The Holinger Vincent, a beautifully-built spaceframe car, first appeared unsupercharged in late 1963. It was soon supercharged and its engine stretched to 1400cc, in which form it was competitive with the England and Tighe cars. With the car converted to wider wheels, Holinger set a new outright record at Lakeland hillclimb in1968, but the car never quite achieved an Australian championship and it was retired in 1970. It has never been fitted with a body. Next for Peter, the first of two Holinger-built Repco V8-powered hillclimb cars appeared in 1972, and with these cars Peter won four Australian championships, in 1976, 1978, 1979 and 1988.
Peter was a keen hillclimb exponent and his first car, which was an original design, followed the general path of the time with a Vincent based engine in a very light chassis. This design was almost a continual work in progress from 1963 and in 1965 or 1966 was in supercharged form. As Peter put it, the car was designed to run 1000 yards (the approximate length of most of the local hillclimbs). The car delivered a standing start ¼ mile time of 10.33 seconds and it is not unreasonable to consider this may have been the fastest time then recorded in Australia as It was prior to the establishment of drag racing in the country.

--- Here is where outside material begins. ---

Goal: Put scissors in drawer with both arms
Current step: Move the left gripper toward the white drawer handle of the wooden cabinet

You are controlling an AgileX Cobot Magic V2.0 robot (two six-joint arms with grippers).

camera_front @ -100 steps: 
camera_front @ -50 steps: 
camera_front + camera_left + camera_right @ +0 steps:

For tyres, Peter utilised a Tasmanian recap on the rear called a Tiger Paw which was not fully cured so it gave a lot of mechanical grip. Post 1966, he began to design and build his Repco V8 engined car and bits of the first car were sold off to a number of parties. Through David Rapley, Jim Runciman managed to purchase the chassis, running gear, and final drive from separate parties and subsequently purchased the engine from Brisbane to where Peter had sold it. The one item missing was the steering rack which had been used in the newer car. Jim says that Peter generously made another steering rack so the car is very near to 100% original.
The basic space frame is constructed from chrome-moly tubing which has been nickel-bronze welded. The front and rear suspensions evolved from practice at the time which used twin wishbone front suspension with coil overs and at the rear has a layout which looks very Lotus like. The brakes are drum all round but were subsequently changed to front discs which is outside the CAMS Group M period so Jim has returned these to the original drum configuration at the front. The car is fitted with a ZF pattern limited slip differential and new pawls have been made for this. The original pre ’66 Lynx style wheels are with the car however Jim made patterns, cast and machined new wheel centres and had new aluminium rims spun.
The motor in the current state of tune using a Marshall J100 supercharger produced 165bhp at 6000 rpm in the era. When Jim repurchased the engine, Peter Holinger stripped and reassembled the bottom end and then passed the job of assessing the state of the engine and gearbox to Vincent man Ken Horner. The crankshaft was custom built and the unit was dismantled, reassembled in the crankcase with new main and big end bearings and succesfully test run. The primary drive is fully geared as is the supercharger drive. An electric starter and adaptor have been manufactured by Ken Horner and incorporated into the supercharger drive to simplify starting. The gearbox internals are as made by Peter in the original casing and the gear ratios are designed for car use.
Peter Holinger’s utterly committed hillclimbing style is captured in this Bruce Leeson photo from Silverdale, New South Wales, in 1968. The sole instrument is the tachometer, mounted above the driver’s left foot. The never-bodied car is running its later composite alloy wheels.